▶ [Instructions to follow] Set out exactly, line by line, the stretch of data below that begins at the line containing "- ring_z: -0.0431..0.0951" and ends at the line containing "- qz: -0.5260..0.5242", with both ends kept.

▶ [Record set]
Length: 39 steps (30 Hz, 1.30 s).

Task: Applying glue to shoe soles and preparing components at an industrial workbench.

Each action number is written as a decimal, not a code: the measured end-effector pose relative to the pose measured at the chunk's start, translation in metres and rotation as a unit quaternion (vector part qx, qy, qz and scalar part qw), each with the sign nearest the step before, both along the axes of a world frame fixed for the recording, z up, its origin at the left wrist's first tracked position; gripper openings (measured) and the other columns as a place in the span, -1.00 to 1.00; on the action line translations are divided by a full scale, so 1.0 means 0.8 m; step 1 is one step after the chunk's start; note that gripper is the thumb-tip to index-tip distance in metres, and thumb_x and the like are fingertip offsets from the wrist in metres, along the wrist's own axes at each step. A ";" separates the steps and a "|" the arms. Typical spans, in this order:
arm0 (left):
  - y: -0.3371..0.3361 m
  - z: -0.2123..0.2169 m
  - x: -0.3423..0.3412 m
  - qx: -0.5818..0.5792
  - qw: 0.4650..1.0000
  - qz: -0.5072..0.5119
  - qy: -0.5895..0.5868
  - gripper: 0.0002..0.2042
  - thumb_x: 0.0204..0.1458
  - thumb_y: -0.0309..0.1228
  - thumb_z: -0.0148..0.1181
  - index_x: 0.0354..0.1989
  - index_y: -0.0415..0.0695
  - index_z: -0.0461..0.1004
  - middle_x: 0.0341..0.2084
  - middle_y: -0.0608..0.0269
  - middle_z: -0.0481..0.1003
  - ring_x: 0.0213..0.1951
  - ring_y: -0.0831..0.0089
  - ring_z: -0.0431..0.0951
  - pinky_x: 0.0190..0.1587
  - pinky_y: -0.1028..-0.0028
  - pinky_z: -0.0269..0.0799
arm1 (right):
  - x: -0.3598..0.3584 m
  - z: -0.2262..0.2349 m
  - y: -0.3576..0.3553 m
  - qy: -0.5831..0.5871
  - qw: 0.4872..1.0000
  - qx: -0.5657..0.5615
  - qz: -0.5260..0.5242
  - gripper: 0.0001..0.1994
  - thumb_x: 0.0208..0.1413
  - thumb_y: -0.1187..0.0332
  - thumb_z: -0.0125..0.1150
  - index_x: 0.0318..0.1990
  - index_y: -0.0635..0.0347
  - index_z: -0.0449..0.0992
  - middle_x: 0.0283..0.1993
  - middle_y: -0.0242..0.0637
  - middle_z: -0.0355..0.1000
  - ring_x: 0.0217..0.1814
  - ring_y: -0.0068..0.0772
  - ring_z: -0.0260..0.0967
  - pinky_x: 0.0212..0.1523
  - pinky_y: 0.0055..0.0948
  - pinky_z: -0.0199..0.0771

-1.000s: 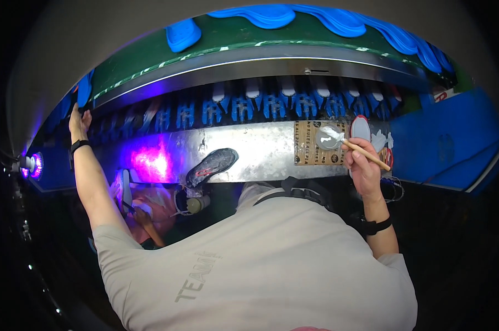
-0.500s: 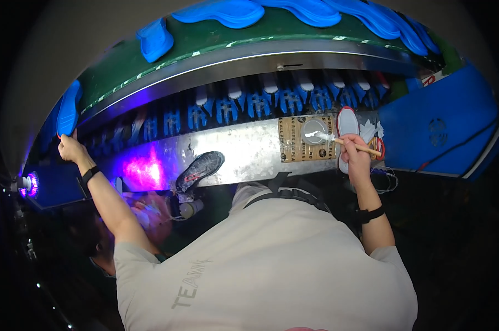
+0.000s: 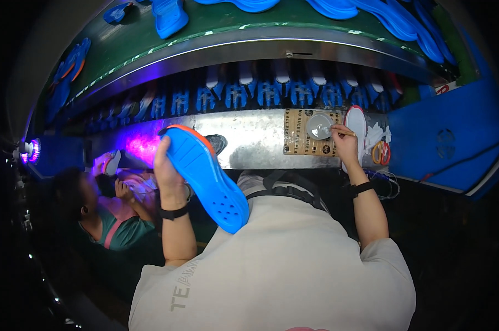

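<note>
A blue shoe sole with an orange edge is gripped at its upper end by my left hand. It hangs tilted in front of my chest, small holes showing at its lower end. My right hand is closed around a wooden-handled brush, whose tip is at the round bowl of whitish stuff. Under the bowl lies printed brown cardboard. Just beyond my right hand is a white shoe with a red rim. A dark shoe sole is partly hidden behind the blue sole.
Orange-handled scissors and crumpled white paper lie at the metal bench's right end. More blue soles rest on the green belt above a row of racked shoes. A co-worker at left handles a shoe.
My left hand has brought a blue sole from the far-left belt to before my chest. My right hand has moved the brush slightly left, its tip at the bowl.
</note>
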<state>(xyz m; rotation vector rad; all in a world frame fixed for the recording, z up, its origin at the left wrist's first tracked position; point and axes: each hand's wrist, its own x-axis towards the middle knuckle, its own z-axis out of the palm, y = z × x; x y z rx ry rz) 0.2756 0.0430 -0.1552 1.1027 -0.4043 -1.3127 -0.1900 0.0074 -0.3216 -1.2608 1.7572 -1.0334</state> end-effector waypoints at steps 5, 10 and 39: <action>0.054 0.014 -0.081 -0.120 0.955 -0.159 0.222 -0.36 0.16 -0.17 0.09 0.31 -0.35 0.17 0.14 -0.20 0.40 0.10 -0.04 0.50 0.19 0.12 0.41 | -0.012 0.006 0.007 -0.041 0.999 0.000 0.000 -0.81 0.16 0.39 0.25 -0.15 0.32 0.61 -0.27 -0.35 0.57 -0.29 -0.56 0.43 -0.21 -0.54 0.43; 0.064 0.022 -0.075 -0.105 0.910 -0.370 0.158 -0.25 0.09 -0.25 0.17 0.41 -0.31 0.01 0.21 -0.18 0.33 0.16 -0.01 0.46 0.25 0.11 0.35 | -0.004 0.037 0.007 -0.139 0.989 0.047 -0.036 -0.77 0.28 0.36 0.17 -0.03 0.33 0.53 -0.27 -0.28 0.54 -0.33 -0.57 0.39 -0.28 -0.59 0.39; 0.056 0.043 -0.088 -0.064 0.913 -0.394 0.085 -0.22 0.02 -0.28 0.23 0.39 -0.37 0.07 0.19 0.04 0.38 0.16 0.36 0.44 0.24 0.41 0.34 | 0.137 0.282 0.012 -0.076 0.929 -0.227 0.284 -0.84 0.03 0.55 0.22 -0.22 0.36 0.62 -0.33 -0.16 0.56 -0.33 -0.39 0.48 -0.29 -0.49 0.45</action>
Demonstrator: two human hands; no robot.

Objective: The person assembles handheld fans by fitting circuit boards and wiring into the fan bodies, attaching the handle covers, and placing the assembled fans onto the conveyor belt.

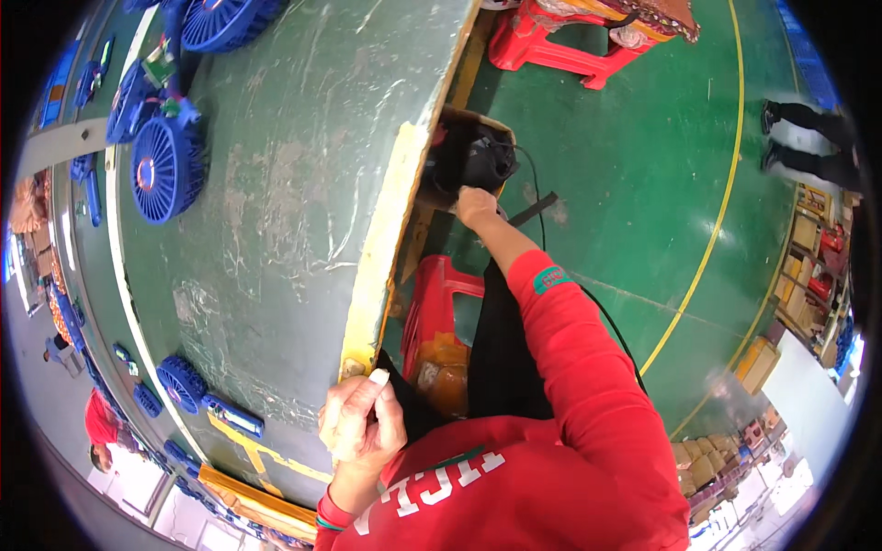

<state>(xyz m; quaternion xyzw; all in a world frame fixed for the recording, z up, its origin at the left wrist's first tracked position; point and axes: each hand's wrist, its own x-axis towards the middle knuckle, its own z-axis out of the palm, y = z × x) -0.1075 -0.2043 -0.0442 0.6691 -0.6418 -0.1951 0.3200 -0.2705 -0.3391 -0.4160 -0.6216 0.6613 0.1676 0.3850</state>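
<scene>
My right hand (pixel 476 208) reaches past the table edge to an open cardboard box (pixel 493 119) beside the table. Its fingers are curled at the box's near corner; what they grip, if anything, is hidden. A black bundle (pixel 487 165) with a cable lies in the box, just beyond that hand. My left hand (pixel 362 419) is closed beside the yellow-taped edge (pixel 377 275) of the green-topped table (pixel 266 184). A pale spot shows at its pinched fingertips, too small to name.
Blue round fan parts (pixel 163 170) stand along the table's far left side. A red stool (pixel 432 298) is tucked near my legs; another red stool (pixel 593 64) holds a cloth-covered load farther off. A black cable runs down the green floor (pixel 634 184). A person's legs (pixel 813 142) show at right.
</scene>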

▶ [Result]
  - ring_z: -0.0431..0.0951
  - pinky_x: 0.0190..0.1587
  - pinky_y: -0.1028..-0.0028
  - pinky_z: -0.0269..0.0799
arm1 (right):
  - x: -0.3598..0.3584 m
  - z: -0.2262..0.2349 m
  - y: -0.3576..0.3553 m
  - qy: -0.5831..0.5871
  - qw: 0.4872..1.0000
  - qx: -0.5657..0.5615
  - qz: -0.5260..0.5242

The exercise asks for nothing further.